7,12 m : Larissa Iapichino efface le record de sa mère Fiona May au PreClassic
Lors du Prefontaine Classic à Eugene, la sauteuse italienne de 23 ans a battu d'un centimètre la marque nationale détenue depuis 1998 par sa mère, Fiona May.
Le 4 juillet 2026, Larissa Iapichino a inscrit son nom dans l'histoire de l'athlétisme italien en réalisant 7,12 m au Prefontaine Classic. Elle dépasse d'un centimètre le record de sa mère, Fiona May, qui tenait depuis 28 ans.
L’essentiel
- Record battu : Larissa Iapichino a sauté 7,12 m en 2026 à Eugene (Oregon), nouveau record d’Italie du saut en longueur.
- Dynastie familiale : Elle efface d’un centimètre le record de sa mère Fiona May (7,11 m) établi le 22 août 1998 à Budapest.
- Vent favorable : Le saut a été réalisé avec un vent régulier de +1,8 m/s dès le premier essai du concours.
- Deuxième place : Malgré ce record, Iapichino termine deuxième derrière l’Américaine Tara Davis-Woodhall (7,13 m).

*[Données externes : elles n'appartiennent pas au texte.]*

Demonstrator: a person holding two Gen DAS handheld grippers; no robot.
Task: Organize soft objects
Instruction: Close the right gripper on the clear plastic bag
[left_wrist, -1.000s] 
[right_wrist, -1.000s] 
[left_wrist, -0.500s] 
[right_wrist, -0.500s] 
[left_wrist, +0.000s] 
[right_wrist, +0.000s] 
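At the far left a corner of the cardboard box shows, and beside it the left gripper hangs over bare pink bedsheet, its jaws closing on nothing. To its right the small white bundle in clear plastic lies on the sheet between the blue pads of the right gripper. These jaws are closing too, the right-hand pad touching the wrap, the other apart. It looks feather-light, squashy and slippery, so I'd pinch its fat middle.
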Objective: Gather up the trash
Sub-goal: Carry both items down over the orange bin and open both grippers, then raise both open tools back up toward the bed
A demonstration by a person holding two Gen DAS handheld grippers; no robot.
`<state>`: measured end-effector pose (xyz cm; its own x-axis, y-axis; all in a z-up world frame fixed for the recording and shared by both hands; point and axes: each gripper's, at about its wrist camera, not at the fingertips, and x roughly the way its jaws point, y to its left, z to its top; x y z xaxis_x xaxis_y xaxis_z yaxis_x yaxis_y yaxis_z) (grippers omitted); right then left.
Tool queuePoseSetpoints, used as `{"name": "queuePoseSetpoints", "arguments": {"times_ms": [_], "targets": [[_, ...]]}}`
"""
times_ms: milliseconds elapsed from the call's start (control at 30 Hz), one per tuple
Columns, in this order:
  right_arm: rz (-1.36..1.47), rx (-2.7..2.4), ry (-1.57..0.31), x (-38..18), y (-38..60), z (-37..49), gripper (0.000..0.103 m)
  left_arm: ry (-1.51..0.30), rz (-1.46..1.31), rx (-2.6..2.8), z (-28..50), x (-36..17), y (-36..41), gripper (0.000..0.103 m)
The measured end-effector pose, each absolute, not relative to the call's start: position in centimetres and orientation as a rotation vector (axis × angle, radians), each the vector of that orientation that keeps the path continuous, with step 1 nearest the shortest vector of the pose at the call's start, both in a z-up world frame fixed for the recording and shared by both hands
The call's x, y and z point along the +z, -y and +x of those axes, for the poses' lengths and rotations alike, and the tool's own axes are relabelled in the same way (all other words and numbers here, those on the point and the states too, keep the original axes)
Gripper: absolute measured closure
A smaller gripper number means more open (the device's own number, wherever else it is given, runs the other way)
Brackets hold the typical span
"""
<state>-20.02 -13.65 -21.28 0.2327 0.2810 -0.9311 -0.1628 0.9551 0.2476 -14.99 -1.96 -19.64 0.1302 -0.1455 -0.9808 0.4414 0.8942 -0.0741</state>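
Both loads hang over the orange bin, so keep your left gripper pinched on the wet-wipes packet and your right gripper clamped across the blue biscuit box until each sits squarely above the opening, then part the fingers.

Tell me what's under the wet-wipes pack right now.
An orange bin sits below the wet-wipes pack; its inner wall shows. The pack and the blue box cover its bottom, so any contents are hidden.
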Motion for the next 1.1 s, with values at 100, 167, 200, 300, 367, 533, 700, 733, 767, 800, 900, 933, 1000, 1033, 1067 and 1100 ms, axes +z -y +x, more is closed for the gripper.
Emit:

Eugene (Oregon) - De notre correspondante - La nuit américaine du Prefontaine Classic restera gravée dans les annales de l’athlétisme italien. Larissa Iapichino, 23 ans, a réussi l’exploit de battre le record national du saut en longueur détenu par sa propre mère, Fiona May, depuis près de trois décennies. Avec un bond à 7,12 mètres (+1,8 m/s de vent), la jeune Toscan a écrit une nouvelle page d’une saga familiale unique.
Un centimètre qui pèse 28 ans
Le record précédent datait du 22 août 1998 : 7,11 mètres signés Fiona May, alors championne d’Europe à Budapest. Vingt-huit ans plus tard, sa fille Larissa a effacé cette marque d’un centimètre, dès son premier essai du concours. « Je suis encore sous le choc, c’est un rêve qui devient réalité », a sobrement réagi la jeune athlète selon les médias italiens. Entraînée par son père, l’ancien perchiste Gianni Iapichino, Larissa confirme sa progression constante : elle améliore de six centimètres son record personnel en extérieur.
Un concours de très haut niveau
Si le record d’Italie a illuminé la soirée, il n’a pas suffi pour remporter le meeting de la Ligue de diamant. La championne olympique et du monde américaine Tara Davis-Woodhall a devancé Iapichino avec un saut à 7,13 m. La troisième place est revenue à Monae’ Nichols (7,05 m, vent favorable de +3,0 m/s). La performance de la sauteuse italienne la hisse néanmoins à la troisième place du classement mondial World Athletics avec 1 322 points.
Contexte en Toscane
Née à Borgo San Lorenzo, en Toscane, Larissa Iapichino a grandi dans une famille où le saut en longueur est une tradition. Sa mère Fiona May, d’origine anglaise naturalisée italienne, reste une figure légendaire du sport transalpin (double championne du monde en 1995 et 1999). Le club d’origine de Larissa, l’Atletica Livorno, et l’école de saut de Florence suivent de près son ascension. Cette région, berceau de l’athlétisme italien, voit émerger une nouvelle génération prometteuse.
Ce week-end est d’ailleurs un grand cru pour l’Italie : la veille, Francesco Pernici a battu le record national du 800 mètres vieux de 53 ans. Un signe que l’athlétisme transalpin retrouve des couleurs sur la scène mondiale.